### [WORK TASK]
Only the lines from the start of the data through the one containing "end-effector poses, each" belong in your answer; return them exactly.

### [WORKING DATA]
---------------

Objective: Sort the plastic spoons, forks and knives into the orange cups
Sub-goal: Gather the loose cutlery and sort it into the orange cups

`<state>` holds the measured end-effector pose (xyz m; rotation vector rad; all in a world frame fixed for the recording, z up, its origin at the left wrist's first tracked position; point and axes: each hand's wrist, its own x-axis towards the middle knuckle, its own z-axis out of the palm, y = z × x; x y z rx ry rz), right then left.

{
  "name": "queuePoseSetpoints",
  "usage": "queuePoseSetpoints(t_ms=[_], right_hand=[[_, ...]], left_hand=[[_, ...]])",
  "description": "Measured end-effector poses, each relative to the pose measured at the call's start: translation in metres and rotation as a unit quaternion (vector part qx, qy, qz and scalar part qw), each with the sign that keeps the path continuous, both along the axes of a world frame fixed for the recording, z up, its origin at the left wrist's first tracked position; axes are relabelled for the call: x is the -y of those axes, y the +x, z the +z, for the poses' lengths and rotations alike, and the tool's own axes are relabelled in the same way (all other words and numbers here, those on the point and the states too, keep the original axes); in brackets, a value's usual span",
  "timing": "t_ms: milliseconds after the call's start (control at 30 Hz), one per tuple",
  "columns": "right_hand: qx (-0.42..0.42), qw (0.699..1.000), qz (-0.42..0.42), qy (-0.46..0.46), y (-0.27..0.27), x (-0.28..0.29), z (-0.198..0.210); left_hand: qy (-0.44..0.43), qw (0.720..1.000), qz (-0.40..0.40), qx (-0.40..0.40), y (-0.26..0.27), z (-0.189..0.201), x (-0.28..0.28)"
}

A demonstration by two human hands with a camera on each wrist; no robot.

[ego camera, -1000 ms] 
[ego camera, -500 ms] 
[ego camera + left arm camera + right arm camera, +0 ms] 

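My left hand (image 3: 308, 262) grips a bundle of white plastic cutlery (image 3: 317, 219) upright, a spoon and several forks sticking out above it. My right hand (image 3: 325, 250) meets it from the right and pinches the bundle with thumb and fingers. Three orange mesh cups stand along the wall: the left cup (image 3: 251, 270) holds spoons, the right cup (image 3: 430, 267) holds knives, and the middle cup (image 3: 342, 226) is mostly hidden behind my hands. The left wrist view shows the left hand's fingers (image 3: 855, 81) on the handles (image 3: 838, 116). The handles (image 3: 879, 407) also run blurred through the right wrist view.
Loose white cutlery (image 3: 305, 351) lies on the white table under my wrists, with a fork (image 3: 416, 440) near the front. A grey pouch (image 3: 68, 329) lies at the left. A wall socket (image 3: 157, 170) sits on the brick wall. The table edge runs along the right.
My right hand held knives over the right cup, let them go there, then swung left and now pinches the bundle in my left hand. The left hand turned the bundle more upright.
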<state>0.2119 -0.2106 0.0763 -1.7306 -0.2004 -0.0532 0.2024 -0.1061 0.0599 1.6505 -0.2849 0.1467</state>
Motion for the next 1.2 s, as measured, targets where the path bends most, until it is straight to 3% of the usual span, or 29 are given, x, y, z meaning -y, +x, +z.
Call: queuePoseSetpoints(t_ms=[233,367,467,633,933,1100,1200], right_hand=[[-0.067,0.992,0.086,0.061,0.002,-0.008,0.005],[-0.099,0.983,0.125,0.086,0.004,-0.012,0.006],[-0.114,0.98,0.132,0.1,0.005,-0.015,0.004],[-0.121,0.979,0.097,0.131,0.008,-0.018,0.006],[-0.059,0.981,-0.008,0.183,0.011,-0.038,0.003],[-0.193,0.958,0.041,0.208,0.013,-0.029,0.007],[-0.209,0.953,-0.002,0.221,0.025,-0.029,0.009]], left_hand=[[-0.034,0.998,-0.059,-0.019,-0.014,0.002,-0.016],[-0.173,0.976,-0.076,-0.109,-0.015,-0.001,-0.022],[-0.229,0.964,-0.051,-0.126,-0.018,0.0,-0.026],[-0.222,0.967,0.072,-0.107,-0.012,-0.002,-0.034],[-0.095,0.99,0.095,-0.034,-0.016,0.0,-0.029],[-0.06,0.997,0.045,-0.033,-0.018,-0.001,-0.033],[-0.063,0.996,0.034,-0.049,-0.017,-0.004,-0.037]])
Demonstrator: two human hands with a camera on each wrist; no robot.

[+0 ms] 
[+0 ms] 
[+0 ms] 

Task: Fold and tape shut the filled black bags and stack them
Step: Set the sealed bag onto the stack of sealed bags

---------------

### [COMPLETED TASK]
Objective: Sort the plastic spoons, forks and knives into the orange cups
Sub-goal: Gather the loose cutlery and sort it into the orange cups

`<state>` holds the measured end-effector pose (xyz m; rotation vector rad; all in a world frame fixed for the recording, z up, its origin at the left wrist's first tracked position; point and axes: each hand's wrist, its own x-axis towards the middle knuckle, its own z-axis out of the palm, y = z × x; x y z rx ry rz), right then left.

{
  "name": "queuePoseSetpoints",
  "usage": "queuePoseSetpoints(t_ms=[_], right_hand=[[_, ...]], left_hand=[[_, ...]])",
  "description": "Measured end-effector poses, each relative to the pose measured at the call's start: translation in metres and rotation as a unit quaternion (vector part qx, qy, qz and scalar part qw), each with the sign that keeps the path continuous, both along the axes of a world frame fixed for the recording, z up, its origin at the left wrist's first tracked position; axes are relabelled for the call: x is the -y of those axes, y the +x, z the +z, for the poses' lengths and rotations alike, and the tool's own axes are relabelled in the same way (all other words and numbers here, those on the point and the states too, keep the original axes); in brackets, a value's usual span",

Nothing else is needed, and the exercise is over.